Frequently Asked Questions.
What is Medicare?
Medicare is health insurance for People 65 or older, Certain people under 65 with disabilities, and People of any age with End-Stage Renal Disease.
What are the parts of Medicare?
Medicare Has Four parts: Part A (Hospital Insurance), Part B (Medical Insurance), Part C (medicare Advantage), and Part D (Prescription Drugs).
Part A helps cover Inpatient care in hospitals, Skilled nursing facility care, Hospice care, and Home health care.
Part B Covers Services from doctors and other health care providers, Outpatient care, Home health care, Durable medical equipment, And Many preventive services. Most people pay the standard Part B premium amount.

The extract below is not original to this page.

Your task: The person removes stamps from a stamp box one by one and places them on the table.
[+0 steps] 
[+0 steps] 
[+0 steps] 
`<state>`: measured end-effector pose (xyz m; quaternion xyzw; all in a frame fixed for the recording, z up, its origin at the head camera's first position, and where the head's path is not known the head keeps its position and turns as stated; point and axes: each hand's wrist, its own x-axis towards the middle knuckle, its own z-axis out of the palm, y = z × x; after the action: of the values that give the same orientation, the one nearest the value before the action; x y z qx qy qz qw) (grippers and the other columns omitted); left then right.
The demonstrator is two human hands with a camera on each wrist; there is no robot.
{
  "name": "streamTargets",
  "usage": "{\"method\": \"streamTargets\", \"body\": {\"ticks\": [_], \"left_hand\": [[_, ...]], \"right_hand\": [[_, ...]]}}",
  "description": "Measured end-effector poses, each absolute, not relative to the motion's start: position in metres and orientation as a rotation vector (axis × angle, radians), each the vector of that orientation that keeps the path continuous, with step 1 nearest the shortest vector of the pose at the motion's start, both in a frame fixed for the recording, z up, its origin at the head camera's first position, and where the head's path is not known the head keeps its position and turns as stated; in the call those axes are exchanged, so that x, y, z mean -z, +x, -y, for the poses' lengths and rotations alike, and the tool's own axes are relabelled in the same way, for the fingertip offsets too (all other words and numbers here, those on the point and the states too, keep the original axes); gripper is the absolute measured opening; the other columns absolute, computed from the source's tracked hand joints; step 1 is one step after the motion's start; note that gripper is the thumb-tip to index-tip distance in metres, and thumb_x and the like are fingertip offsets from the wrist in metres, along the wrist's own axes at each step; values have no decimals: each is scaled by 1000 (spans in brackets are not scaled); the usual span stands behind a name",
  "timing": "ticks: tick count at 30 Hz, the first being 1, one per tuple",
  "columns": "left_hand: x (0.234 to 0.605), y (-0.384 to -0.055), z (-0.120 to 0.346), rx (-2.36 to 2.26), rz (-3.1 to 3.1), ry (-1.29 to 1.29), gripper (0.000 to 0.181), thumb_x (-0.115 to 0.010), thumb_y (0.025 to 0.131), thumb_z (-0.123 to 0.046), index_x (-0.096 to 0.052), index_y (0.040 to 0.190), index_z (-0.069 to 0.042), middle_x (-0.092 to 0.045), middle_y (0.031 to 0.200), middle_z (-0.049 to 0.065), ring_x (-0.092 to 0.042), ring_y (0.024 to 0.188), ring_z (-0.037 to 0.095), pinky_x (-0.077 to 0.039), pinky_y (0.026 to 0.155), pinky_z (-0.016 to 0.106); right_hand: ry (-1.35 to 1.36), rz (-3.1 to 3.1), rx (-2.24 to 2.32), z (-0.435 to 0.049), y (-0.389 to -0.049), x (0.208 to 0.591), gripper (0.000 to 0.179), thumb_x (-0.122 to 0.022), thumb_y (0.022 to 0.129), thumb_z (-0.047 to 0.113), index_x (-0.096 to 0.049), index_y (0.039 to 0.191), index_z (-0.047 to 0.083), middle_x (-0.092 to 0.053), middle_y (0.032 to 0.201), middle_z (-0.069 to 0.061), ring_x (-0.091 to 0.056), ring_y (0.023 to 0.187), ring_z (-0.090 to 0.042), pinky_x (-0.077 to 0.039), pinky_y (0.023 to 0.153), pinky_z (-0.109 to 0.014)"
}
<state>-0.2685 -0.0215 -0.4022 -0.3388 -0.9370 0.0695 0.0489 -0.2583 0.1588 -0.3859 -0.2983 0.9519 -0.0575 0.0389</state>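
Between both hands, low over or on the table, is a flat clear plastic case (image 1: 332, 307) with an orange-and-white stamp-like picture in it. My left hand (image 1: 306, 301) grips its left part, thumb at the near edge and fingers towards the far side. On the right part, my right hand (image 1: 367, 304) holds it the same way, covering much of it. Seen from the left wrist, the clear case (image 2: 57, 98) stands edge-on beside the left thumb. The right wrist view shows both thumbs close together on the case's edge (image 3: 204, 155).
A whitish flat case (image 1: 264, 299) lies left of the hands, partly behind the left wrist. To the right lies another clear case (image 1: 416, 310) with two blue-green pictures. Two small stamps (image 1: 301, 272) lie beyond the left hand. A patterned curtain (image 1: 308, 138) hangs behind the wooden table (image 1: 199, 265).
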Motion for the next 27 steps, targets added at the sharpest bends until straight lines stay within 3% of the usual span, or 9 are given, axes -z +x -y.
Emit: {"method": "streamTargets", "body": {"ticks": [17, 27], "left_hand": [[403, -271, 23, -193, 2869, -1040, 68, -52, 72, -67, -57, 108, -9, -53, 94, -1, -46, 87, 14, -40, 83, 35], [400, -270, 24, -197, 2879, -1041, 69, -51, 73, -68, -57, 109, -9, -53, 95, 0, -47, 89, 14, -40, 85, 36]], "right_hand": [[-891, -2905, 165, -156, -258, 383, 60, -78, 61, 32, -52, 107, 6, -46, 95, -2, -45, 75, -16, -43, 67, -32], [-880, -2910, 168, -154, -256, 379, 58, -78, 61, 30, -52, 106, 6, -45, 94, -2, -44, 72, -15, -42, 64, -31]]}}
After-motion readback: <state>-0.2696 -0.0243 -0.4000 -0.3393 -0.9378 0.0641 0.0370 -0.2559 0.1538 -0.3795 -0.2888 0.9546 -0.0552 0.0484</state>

Part C Is An “all in one” alternative to Original Medicare. These “bundled” plans include Part A, Part B, and usually Part D. Plans may have lower out-of-pocket costs than Original Medicare. Most plans offer extra benefits that Original Medicare doesn’t cover— like vision, hearing, and dental services.
Part D Helps cover the cost of prescription drugs (including many recommended shots or vaccines). It’s Run by private insurance companies that follow rules set by Medicare. It May help lower your drug costs and help protect against higher costs in the future
What is a Deductible?
A deductible is an amount that you're responsible for in the event of a loss. This is the amount you pay out-of-pocket, and insurance covers the remainder.
What is Co-Insurance?
Co-insurance is your share of the costs of a covered health care service, calculated as a percent (for example, 20%) of the allowed amount for the service. You pay co-insurance plus any deductibles you owe. For example, if the health insurance or plan’s allowed amount for an office visit is $100 and you’ve met your deductible, your co-insurance payment of 20% would be $20. The health insurance or plan pays the rest of the allowed amount.
What is a Copayment?
A copayment copay is an amount you may be required to pay as your share of the cost for a medical service or supply, like a doctor's visit, hospital outpatient visit, or prescription drug. A copayment is usually a set amount, rather than a percentage. For example, you might pay $10 or $20 for a doctor's visit, lab work, or prescription. Copayments are usually between $0 and $50 depending on your insurance plan and the type of visit or service.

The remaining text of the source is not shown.